Performance planning should be treated as part of the data virtualization design, not as an afterthought. Caching policies, query pushdown strategies, and workload isolation can dramatically improve responsiveness for interactive analysis while preserving stability for scheduled reporting. By tuning these controls per subject area, organizations can deliver fast experiences without sacrificing governance or scalability.
Finally, adoption improves when business users are trained to think in terms of shared semantic assets rather than one-off extracts. As users learn to build on trusted dimensions, measures, and governed transformations, self-service becomes more productive and less fragmented. Over time, that discipline turns virtualized data warehousing into a durable operating model for agile BI across the enterprise.
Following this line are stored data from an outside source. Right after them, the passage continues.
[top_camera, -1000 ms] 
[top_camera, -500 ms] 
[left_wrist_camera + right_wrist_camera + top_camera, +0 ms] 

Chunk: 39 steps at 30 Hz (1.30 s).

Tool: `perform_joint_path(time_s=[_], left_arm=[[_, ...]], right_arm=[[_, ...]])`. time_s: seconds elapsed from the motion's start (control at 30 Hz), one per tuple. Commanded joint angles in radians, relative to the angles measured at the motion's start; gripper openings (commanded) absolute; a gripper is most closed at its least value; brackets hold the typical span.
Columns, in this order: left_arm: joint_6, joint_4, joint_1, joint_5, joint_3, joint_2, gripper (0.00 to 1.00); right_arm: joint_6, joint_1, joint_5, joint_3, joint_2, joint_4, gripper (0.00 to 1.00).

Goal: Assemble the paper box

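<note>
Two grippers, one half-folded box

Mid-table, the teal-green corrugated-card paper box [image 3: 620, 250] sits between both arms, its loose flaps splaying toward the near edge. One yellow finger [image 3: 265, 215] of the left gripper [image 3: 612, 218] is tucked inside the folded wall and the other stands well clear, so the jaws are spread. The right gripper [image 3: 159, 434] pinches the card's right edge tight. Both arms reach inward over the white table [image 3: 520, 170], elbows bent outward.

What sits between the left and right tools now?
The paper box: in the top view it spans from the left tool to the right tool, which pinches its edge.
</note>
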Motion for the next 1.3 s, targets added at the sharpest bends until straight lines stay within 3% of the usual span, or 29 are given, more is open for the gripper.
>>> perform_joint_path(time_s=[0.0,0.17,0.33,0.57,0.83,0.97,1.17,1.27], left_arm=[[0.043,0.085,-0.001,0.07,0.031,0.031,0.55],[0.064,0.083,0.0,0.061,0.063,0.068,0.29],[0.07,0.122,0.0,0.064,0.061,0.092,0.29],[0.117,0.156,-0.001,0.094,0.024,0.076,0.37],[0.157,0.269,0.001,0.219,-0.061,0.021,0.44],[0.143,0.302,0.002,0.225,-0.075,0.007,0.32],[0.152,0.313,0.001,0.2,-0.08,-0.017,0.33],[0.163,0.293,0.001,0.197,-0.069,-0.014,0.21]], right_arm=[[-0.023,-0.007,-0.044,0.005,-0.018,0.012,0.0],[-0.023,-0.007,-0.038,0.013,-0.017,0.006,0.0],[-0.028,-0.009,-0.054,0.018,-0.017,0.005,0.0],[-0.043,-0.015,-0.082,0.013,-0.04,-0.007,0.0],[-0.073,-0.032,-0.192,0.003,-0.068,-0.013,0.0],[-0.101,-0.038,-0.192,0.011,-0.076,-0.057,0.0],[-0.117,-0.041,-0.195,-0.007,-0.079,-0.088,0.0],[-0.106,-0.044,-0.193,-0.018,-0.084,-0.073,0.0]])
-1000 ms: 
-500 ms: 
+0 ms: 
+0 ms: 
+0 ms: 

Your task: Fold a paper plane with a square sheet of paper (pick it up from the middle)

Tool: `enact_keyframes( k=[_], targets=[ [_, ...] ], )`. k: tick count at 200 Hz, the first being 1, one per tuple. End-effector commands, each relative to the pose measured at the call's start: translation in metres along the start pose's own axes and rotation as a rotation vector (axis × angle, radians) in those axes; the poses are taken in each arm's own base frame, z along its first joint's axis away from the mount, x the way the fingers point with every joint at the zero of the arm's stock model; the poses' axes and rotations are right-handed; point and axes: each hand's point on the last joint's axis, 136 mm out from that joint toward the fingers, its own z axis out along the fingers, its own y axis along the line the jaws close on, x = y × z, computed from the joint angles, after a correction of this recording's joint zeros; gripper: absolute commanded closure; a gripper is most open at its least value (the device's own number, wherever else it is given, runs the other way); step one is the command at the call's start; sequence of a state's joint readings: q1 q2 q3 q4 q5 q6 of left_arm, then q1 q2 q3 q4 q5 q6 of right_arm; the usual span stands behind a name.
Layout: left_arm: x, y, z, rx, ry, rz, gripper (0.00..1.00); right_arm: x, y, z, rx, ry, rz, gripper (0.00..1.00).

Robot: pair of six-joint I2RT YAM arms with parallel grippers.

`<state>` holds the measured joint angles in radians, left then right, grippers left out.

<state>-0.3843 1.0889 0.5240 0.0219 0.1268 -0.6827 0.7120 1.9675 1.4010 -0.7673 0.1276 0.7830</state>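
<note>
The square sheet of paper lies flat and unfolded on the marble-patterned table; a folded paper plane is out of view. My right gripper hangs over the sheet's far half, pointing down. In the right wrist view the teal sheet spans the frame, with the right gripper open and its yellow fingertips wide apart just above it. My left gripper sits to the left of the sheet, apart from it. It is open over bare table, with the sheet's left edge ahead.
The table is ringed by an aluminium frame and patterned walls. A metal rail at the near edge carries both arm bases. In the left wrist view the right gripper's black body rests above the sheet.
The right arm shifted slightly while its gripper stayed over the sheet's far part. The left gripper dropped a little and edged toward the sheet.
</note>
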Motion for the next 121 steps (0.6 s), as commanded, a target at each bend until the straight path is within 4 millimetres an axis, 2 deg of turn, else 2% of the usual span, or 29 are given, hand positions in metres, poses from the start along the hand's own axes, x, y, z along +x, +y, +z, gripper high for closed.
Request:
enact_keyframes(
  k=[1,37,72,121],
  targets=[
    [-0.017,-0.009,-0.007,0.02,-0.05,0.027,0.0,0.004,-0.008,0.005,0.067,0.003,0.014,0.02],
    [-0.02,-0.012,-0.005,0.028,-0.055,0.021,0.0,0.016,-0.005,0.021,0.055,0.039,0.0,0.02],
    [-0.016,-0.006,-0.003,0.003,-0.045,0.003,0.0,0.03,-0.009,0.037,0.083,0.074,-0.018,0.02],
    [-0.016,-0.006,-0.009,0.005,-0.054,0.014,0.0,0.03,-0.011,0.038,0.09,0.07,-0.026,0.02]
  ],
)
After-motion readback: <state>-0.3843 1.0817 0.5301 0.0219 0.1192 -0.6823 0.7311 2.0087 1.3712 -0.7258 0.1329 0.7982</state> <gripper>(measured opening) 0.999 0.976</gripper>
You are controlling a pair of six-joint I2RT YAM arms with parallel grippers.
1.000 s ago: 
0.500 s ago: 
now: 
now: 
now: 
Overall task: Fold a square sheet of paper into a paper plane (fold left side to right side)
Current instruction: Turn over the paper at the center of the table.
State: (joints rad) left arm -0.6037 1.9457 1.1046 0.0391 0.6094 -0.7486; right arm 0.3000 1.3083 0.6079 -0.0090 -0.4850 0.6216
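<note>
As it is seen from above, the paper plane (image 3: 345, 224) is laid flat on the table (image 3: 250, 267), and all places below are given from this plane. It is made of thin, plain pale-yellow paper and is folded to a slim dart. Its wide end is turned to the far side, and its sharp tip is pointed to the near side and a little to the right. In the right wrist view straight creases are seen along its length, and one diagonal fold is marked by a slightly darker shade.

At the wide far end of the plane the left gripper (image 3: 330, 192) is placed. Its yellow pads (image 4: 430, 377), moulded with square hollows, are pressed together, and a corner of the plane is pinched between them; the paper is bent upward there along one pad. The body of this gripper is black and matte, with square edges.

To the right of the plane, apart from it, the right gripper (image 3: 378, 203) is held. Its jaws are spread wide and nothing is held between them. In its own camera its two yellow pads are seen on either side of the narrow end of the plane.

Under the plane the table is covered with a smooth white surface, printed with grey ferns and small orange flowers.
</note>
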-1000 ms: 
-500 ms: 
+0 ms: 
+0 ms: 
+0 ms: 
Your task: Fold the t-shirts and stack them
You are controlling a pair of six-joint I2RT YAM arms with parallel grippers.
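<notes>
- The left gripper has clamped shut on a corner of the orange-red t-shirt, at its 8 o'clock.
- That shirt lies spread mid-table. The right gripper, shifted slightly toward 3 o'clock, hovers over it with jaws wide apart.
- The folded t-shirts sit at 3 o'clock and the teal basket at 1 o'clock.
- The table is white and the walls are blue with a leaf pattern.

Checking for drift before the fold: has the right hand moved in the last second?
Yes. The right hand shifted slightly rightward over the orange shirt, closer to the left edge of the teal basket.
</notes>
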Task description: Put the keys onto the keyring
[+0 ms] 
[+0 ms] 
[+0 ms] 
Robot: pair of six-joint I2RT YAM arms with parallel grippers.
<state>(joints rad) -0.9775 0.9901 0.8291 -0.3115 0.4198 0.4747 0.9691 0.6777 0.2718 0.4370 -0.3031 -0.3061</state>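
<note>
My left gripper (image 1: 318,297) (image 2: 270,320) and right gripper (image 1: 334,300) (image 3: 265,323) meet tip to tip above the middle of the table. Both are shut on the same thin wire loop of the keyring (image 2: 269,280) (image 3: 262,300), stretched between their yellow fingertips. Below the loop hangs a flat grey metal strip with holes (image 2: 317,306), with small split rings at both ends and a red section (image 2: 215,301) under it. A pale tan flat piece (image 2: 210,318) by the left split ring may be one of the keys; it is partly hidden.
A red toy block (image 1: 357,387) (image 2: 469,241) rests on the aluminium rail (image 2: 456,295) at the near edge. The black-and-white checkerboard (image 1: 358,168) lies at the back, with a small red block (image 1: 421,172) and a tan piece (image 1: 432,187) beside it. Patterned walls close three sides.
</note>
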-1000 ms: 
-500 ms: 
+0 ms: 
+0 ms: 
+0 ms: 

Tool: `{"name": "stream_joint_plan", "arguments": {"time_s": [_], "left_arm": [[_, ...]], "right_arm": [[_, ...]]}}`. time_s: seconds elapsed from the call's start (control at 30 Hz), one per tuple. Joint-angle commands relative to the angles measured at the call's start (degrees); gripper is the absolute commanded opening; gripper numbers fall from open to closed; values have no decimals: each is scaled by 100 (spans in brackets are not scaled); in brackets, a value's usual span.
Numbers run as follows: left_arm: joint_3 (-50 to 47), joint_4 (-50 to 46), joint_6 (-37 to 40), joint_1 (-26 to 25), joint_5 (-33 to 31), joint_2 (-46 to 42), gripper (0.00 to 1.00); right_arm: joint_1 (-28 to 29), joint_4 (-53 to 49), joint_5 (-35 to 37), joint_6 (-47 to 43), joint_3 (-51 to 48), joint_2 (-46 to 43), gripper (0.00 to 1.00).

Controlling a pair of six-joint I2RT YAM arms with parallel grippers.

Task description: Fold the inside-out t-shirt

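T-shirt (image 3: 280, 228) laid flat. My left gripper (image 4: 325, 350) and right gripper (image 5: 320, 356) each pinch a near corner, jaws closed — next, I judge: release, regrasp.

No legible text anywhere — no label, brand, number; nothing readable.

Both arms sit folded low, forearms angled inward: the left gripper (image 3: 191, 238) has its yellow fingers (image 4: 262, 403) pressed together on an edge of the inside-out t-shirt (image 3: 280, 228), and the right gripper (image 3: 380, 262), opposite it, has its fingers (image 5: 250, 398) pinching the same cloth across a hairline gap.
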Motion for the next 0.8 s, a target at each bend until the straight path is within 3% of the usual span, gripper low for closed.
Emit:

The manufacturer needed a data mashup approach that could support both technical and business users. Its prior integration setup made cross-domain analytics harder to maintain as reporting needs grew. InetSoft provided a more unified way to blend data and deliver dashboard-ready models. Teams reduced repetitive data prep work and improved metric consistency across functions. The switch produced faster insight cycles and better reporting reliability.
The specialist needed enterprise reporting that could scale beyond static template workflows. Legacy tooling increased effort whenever business logic or layout requirements changed. InetSoft improved flexibility for both scheduled outputs and interactive analysis. Stakeholders gained clearer visibility into operations without waiting on manual report rework. This led to better responsiveness and stronger decision support.
The company evaluated BI investments based on both delivery speed and long-term maintainability. It moved to StyleBI to reduce overhead from disconnected reporting and dashboard processes. Teams improved reuse of shared metrics and reduced duplicated work across departments. Managers received more timely and consistent KPI reporting for planning decisions. The transition delivered measurable return through efficiency gains and faster execution.
The manufacturer needed practical BI that could adapt to operational and commercial reporting needs. Prior workflows were adequate for basic dashboards but limited for deeper cross-functional analysis. StyleBI enabled richer drill-downs and easier evolution of shared analytical models. Teams aligned faster on performance trends because they used consistent definitions and views. The result was higher analytics adoption and improved day-to-day decisions.
The company required broader performance management visibility than single-purpose KPI tooling offered. It adopted StyleBI to connect operational data with management dashboards in a governed way. Analysts could iterate on metrics quickly while preserving consistency across stakeholders. Leadership gained clearer context behind scorecard movements and emerging risk signals. This improved planning quality and follow-through on corrective actions.
The firm needed KPI dashboards that tied operational workflow metrics to client-service outcomes. Existing tools lacked the flexibility required for evolving reporting requirements across teams. InetSoft provided stronger customization for role-based views and governance over shared definitions. Teams could monitor performance trends more consistently and act earlier on exceptions. The move improved operational transparency and accountability.